No worries Dave. Only an ex-wife who is out of the picture and one daughter who is married and on her own. So only three people live in the house now... me, myself and I... and we all get along fine. So good in fact that we're all on the same page with this project, ha. Thanks for your concern though.

Did a partial cleanup of the basement today so it looks better. There are a few items I'll need to sell before it's completely clean but they can go on the unused side of the room until that happens. I'll spend a few hours on it again tomorrow, but if the weather holds up, I'm off to a cruise on the bike.


----------



## Ben Nevis

Carpets and metal chips don't mix.... Well, actually they do. So well, you'll never get them out.

First thing you will want to do is get rid of the carpet.


----------



## 65Cobra427SC

Exactly Ben... and brilliantly worded. Once I finish cleaning up I'll remove the carpet... will start with the far half of the room where the equipment will go. Once that portion of the floor is finished, then I can get the mill out of the garage and set up. My most difficult decision is what flooring to lay over the concrete slab. I definitely don't want to have just a bare slab. Thee are lots of flooring options but it seems like each one has it's own issues. I'll elaborate on this more later and could really use some help. Thanks.


----------



## pineyfolks

You may want to add an exhaust fan. Any cutting oils or fluids that burn off may linger into the rest of the house. A large bathroom vent may work or a box fan in the window for summer.


----------



## francist

Nice, I like it. The joys of living alone! 

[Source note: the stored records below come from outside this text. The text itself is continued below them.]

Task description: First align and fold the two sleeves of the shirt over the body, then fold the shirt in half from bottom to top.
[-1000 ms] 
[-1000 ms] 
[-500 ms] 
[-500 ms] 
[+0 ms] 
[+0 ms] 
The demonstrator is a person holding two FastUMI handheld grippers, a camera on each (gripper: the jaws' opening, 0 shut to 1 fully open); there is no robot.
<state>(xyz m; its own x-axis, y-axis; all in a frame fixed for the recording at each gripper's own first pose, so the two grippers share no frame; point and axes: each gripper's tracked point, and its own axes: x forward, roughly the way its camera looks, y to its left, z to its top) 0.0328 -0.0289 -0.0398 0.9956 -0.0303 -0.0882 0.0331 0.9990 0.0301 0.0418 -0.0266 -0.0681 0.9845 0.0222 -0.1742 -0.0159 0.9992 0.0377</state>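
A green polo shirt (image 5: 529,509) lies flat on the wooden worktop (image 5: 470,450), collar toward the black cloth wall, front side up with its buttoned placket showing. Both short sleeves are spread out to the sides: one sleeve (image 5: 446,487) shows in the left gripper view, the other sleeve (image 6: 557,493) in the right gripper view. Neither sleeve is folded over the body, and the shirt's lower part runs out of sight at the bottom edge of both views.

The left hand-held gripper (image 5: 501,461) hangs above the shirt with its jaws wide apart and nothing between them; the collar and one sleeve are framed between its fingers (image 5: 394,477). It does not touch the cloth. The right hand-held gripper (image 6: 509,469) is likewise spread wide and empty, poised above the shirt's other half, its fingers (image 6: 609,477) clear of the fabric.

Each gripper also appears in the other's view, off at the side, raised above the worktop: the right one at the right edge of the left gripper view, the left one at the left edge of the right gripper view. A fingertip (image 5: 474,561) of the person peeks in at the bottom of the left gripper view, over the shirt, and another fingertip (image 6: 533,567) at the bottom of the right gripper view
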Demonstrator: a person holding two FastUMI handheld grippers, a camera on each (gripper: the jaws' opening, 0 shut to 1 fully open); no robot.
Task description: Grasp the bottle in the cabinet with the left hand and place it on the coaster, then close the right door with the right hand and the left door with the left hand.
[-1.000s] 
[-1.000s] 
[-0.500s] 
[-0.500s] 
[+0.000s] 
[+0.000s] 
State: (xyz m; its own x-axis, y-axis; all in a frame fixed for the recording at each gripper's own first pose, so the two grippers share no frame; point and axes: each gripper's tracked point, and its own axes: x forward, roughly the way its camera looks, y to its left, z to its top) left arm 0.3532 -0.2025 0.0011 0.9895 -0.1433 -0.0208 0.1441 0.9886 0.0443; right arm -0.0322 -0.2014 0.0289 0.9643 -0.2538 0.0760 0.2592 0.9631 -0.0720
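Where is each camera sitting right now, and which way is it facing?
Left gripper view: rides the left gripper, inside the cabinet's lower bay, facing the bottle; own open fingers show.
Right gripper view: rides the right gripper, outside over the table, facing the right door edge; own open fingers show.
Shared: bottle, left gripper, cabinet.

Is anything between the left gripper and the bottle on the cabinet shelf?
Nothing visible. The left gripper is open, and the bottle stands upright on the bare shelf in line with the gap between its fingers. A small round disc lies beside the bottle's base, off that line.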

I have a '74 Vespa in my dining room, CPR oil cans in my kitchen (had olive oil in one for a while), and my entire shop, wood and metal, has always been in my basement. A small in-line fan from an old electric heater ducted out to the porch takes care of the small amount of smoke and fumes from the small amount of welding that I do, and that's mostly to stop from setting off the smoke detectors. Might as well be comfortable doing what you like to do. I guess I come by it honestly though -- my grandfather kept his motorcycle in the kitchen 

-frank


----------



## brino

The other posts covered family, chips and fan concerns.
Since it's just you, then noise/sound-proofing won't come into play either.
However there are a few more things to think about.....

What about power? I did not see an electrical panel in any of those shots.
What size of tools are you talking; how many amps and 120 or 240V?
Easy to pull wires and install new outlets?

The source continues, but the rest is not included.